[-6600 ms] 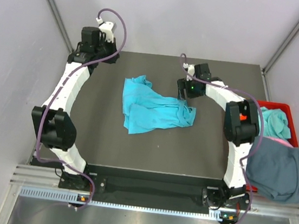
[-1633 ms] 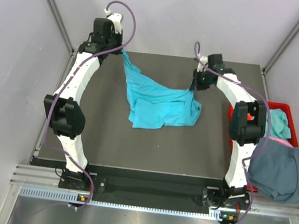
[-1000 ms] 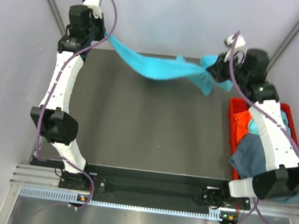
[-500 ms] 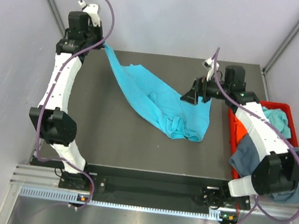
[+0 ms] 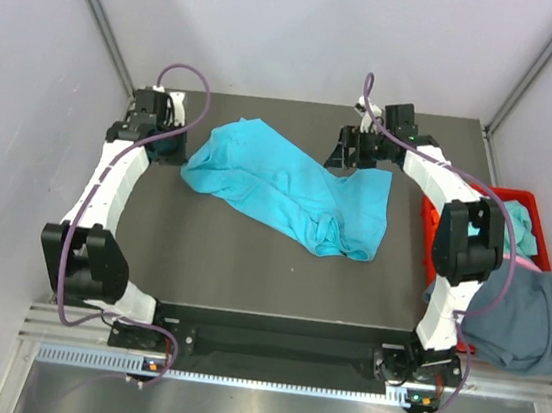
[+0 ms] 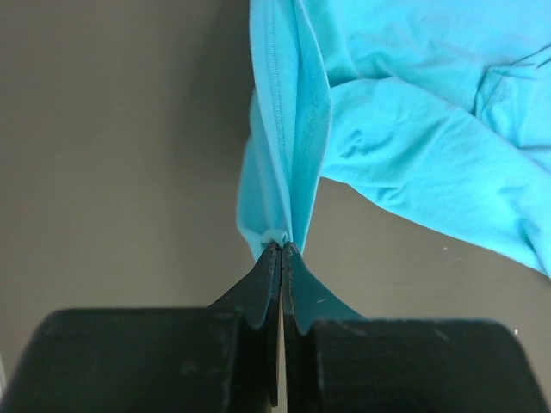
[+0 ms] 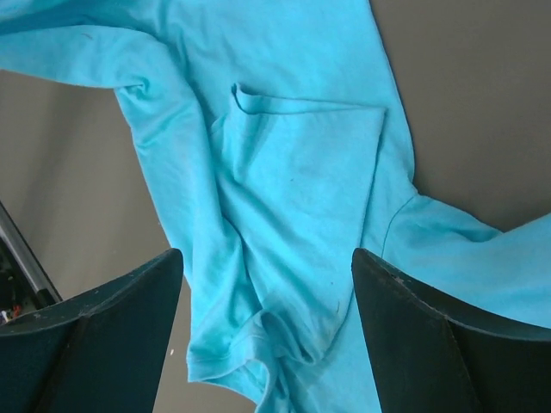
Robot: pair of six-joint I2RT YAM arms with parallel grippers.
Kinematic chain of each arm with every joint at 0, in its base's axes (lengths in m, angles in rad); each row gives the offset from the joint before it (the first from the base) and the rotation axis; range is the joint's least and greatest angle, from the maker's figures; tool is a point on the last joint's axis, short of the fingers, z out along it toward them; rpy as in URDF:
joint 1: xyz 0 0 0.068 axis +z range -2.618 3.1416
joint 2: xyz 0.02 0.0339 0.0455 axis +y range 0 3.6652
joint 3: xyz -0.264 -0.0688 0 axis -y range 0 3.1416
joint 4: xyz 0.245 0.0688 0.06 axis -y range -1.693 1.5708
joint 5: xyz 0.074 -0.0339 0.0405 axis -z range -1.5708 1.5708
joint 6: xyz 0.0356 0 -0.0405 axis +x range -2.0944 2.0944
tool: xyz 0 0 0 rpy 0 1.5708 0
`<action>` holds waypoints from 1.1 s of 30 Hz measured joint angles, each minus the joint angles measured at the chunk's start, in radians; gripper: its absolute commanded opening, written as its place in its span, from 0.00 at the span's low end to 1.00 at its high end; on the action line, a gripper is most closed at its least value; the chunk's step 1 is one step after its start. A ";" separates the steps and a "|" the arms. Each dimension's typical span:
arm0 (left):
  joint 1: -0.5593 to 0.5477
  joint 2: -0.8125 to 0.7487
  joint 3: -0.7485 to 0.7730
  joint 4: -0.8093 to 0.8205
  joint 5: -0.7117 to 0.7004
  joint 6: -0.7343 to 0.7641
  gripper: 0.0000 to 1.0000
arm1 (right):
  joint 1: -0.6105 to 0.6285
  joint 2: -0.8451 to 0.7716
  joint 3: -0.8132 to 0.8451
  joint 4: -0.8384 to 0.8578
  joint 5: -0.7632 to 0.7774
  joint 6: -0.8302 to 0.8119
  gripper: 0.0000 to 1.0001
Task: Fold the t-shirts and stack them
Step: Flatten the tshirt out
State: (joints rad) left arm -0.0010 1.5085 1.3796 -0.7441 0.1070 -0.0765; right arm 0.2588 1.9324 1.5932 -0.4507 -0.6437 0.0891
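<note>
The dark bench now carries the turquoise t-shirt, no longer stretched in the air but rumpled across the middle. The left gripper stays clamped on its edge; the right gripper has let go, jaws apart. It probably needs flattening before folding.

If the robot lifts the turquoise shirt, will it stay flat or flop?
Probably flop: the shirt lies wrinkled and bunched on the table. It would likely hang down, since it gathers into folds where the left gripper pinches its edge.

Red bin beside dark table
</note>
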 measured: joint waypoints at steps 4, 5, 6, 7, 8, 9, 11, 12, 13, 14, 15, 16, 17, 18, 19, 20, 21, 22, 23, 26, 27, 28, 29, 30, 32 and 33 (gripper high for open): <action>0.020 -0.069 0.048 -0.046 0.004 0.000 0.00 | 0.000 0.037 0.041 -0.016 0.010 0.010 0.79; 0.022 -0.086 0.059 -0.060 0.004 0.002 0.00 | 0.000 0.039 0.048 -0.014 0.010 0.011 0.79; 0.024 -0.101 0.074 -0.079 0.004 0.004 0.00 | 0.000 0.040 0.053 -0.013 0.010 0.013 0.79; 0.025 -0.117 0.089 -0.098 0.004 0.008 0.00 | 0.000 0.040 0.058 -0.016 0.010 0.013 0.79; 0.025 -0.130 0.104 -0.117 0.004 0.014 0.01 | 0.000 0.040 0.060 -0.013 0.010 0.015 0.79; 0.025 -0.140 0.117 -0.135 0.004 0.021 0.01 | 0.000 0.040 0.064 -0.017 0.010 0.017 0.79; 0.025 -0.154 0.142 -0.169 0.003 0.031 0.03 | 0.000 0.041 0.068 -0.019 0.010 0.018 0.79; 0.025 -0.155 0.155 -0.187 0.000 0.035 0.12 | 0.000 0.042 0.075 -0.023 0.010 0.019 0.79; 0.025 -0.155 0.170 -0.201 -0.002 0.041 0.24 | 0.000 0.043 0.079 -0.024 0.010 0.020 0.79; 0.025 -0.154 0.188 -0.216 -0.005 0.051 0.34 | 0.000 0.043 0.085 -0.029 0.011 0.020 0.79; 0.025 -0.151 0.209 -0.229 -0.009 0.052 0.47 | 0.000 0.043 0.091 -0.031 0.011 0.020 0.79; 0.025 -0.146 0.232 -0.234 -0.019 0.057 0.51 | 0.000 0.043 0.094 -0.029 0.011 0.020 0.79; 0.025 -0.138 0.261 -0.233 -0.035 0.066 0.54 | 0.000 0.043 0.098 -0.031 0.012 0.019 0.78; 0.025 -0.130 0.279 -0.219 -0.050 0.077 0.58 | 0.000 0.043 0.099 -0.031 0.016 0.019 0.78; 0.025 -0.117 0.294 -0.191 -0.074 0.089 0.59 | 0.000 0.043 0.100 -0.031 0.024 0.018 0.78; 0.025 -0.105 0.303 -0.166 -0.089 0.100 0.59 | 0.000 0.043 0.100 -0.033 0.037 0.017 0.78; 0.025 -0.086 0.310 -0.135 -0.104 0.110 0.59 | 0.000 0.044 0.101 -0.035 0.057 0.016 0.78; 0.026 -0.055 0.321 -0.110 -0.114 0.122 0.59 | -0.001 0.045 0.103 -0.036 0.077 0.016 0.78; 0.026 -0.013 0.348 -0.097 -0.116 0.134 0.59 | -0.003 0.048 0.105 -0.036 0.100 0.016 0.78; 0.026 0.179 0.456 -0.029 -0.102 0.152 0.57 | -0.010 0.069 0.117 -0.047 0.192 0.012 0.77; 0.026 0.239 0.488 -0.012 -0.089 0.154 0.57 | -0.013 0.084 0.130 -0.056 0.222 0.011 0.77; 0.026 0.311 0.519 0.007 -0.075 0.155 0.57 | -0.016 0.103 0.145 -0.062 0.257 0.008 0.77; 0.026 0.383 0.547 0.030 -0.059 0.154 0.57 | -0.019 0.122 0.156 -0.065 0.286 0.007 0.77; 0.026 0.448 0.569 0.048 -0.042 0.154 0.57 | -0.023 0.140 0.163 -0.068 0.312 0.005 0.77; 0.026 0.562 0.599 0.075 -0.011 0.153 0.58 | -0.034 0.177 0.167 -0.076 0.372 -0.001 0.77; 0.026 0.608 0.618 0.077 0.002 0.150 0.58 | -0.039 0.189 0.169 -0.079 0.391 -0.002 0.77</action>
State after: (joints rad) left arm 0.0246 2.1166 1.9972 -0.6666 0.1085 0.0734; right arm 0.2203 2.1212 1.7618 -0.5293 -0.2527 0.0875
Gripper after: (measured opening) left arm 0.578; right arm 0.772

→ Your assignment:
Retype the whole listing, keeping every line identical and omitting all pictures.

→ Answer to the exercise:
[-6600 ms] 
[-1633 ms] 
[-1000 ms] 
[-500 ms] 
[+0 ms] 
[+0 ms] 
[+0 ms] 
Robot: pair of six-joint I2RT YAM arms with parallel grippers.
Kinematic chain of each arm with every joint at 0, in its base's axes (lengths in m, angles in rad); each row gives the offset from the joint before it (the first from the base) and the rotation axis; range is the joint's least and greatest angle, from the maker's figures; tool is a point on the last joint's axis, short of the fingers, z out along it toward them; rpy as in URDF:
joint 1: xyz 0 0 0.068 axis +z range -2.618 3.1416
joint 2: xyz 0.02 0.0339 0.0455 axis +y range 0 3.6652
joint 3: xyz -0.264 -0.0688 0 axis -y range 0 3.1416
joint 4: xyz 0.245 0.0688 0.06 axis -y range -1.693 1.5708
joint 5: xyz 0.074 -0.0339 0.0405 axis -z range -1.5708 1.5708
joint 6: xyz 0.0356 0 -0.0405 axis +x range -2.0944 2.0944
tool: xyz 0 0 0 rpy 0 1.5708 0
`<action>` holds waypoints from 1.1 s of 30 Hz measured joint angles, each minus the joint angles measured at the chunk's start, in radians; gripper: its absolute commanded opening, written as its place in its span, from 0.00 at the span's low end to 1.00 at its high end; on the action line, a gripper is most closed at its least value; the chunk's step 1 is one step after its start. A ";" separates the steps and a "|" the arms. Each dimension's typical span:
arm0 (left):
  joint 1: -0.5593 to 0.5477
  joint 2: -0.8125 to 0.7487
  joint 3: -0.7485 to 0.7730
  joint 4: -0.8093 to 0.8205
  joint 5: -0.7117 to 0.7004
  joint 6: -0.7343 to 0.7641
  gripper: 0.0000 to 1.0000
arm1 (right):
  joint 1: -0.6105 to 0.6285
  joint 2: -0.8451 to 0.7716
  joint 3: -0.8132 to 0.8451
  joint 4: -0.8384 to 0.8578
  joint 5: -0.7632 to 0.7774
  joint 6: -0.8302 to 0.8119
  gripper: 0.0000 to 1.0001
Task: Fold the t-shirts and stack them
Step: Flatten the tshirt out
State: (joints rad) left arm -0.0010 1.5085 1.3796 -0.7441 0.1070 -0.0765; right arm 0.2588 1.9324 1.5932 -0.4507 -0.6437 0.0891
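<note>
The dark bench now carries the turquoise t-shirt, no longer stretched in the air but rumpled across the middle. The left gripper stays clamped on its edge; the right gripper has let go, jaws apart. It probably needs flattening before folding.

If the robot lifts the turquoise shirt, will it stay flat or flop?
Probably flop: the shirt lies wrinkled and bunched on the table. It would likely hang down, since it gathers into folds where the left gripper pinches its edge.

Red bin beside dark table
</note>
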 measured: joint waypoints at steps 4, 5, 6, 7, 8, 9, 11, 12, 13, 14, 15, 16, 17, 18, 19, 20, 21, 22, 23, 26, 27, 28, 29, 30, 32 and 33 (gripper high for open): <action>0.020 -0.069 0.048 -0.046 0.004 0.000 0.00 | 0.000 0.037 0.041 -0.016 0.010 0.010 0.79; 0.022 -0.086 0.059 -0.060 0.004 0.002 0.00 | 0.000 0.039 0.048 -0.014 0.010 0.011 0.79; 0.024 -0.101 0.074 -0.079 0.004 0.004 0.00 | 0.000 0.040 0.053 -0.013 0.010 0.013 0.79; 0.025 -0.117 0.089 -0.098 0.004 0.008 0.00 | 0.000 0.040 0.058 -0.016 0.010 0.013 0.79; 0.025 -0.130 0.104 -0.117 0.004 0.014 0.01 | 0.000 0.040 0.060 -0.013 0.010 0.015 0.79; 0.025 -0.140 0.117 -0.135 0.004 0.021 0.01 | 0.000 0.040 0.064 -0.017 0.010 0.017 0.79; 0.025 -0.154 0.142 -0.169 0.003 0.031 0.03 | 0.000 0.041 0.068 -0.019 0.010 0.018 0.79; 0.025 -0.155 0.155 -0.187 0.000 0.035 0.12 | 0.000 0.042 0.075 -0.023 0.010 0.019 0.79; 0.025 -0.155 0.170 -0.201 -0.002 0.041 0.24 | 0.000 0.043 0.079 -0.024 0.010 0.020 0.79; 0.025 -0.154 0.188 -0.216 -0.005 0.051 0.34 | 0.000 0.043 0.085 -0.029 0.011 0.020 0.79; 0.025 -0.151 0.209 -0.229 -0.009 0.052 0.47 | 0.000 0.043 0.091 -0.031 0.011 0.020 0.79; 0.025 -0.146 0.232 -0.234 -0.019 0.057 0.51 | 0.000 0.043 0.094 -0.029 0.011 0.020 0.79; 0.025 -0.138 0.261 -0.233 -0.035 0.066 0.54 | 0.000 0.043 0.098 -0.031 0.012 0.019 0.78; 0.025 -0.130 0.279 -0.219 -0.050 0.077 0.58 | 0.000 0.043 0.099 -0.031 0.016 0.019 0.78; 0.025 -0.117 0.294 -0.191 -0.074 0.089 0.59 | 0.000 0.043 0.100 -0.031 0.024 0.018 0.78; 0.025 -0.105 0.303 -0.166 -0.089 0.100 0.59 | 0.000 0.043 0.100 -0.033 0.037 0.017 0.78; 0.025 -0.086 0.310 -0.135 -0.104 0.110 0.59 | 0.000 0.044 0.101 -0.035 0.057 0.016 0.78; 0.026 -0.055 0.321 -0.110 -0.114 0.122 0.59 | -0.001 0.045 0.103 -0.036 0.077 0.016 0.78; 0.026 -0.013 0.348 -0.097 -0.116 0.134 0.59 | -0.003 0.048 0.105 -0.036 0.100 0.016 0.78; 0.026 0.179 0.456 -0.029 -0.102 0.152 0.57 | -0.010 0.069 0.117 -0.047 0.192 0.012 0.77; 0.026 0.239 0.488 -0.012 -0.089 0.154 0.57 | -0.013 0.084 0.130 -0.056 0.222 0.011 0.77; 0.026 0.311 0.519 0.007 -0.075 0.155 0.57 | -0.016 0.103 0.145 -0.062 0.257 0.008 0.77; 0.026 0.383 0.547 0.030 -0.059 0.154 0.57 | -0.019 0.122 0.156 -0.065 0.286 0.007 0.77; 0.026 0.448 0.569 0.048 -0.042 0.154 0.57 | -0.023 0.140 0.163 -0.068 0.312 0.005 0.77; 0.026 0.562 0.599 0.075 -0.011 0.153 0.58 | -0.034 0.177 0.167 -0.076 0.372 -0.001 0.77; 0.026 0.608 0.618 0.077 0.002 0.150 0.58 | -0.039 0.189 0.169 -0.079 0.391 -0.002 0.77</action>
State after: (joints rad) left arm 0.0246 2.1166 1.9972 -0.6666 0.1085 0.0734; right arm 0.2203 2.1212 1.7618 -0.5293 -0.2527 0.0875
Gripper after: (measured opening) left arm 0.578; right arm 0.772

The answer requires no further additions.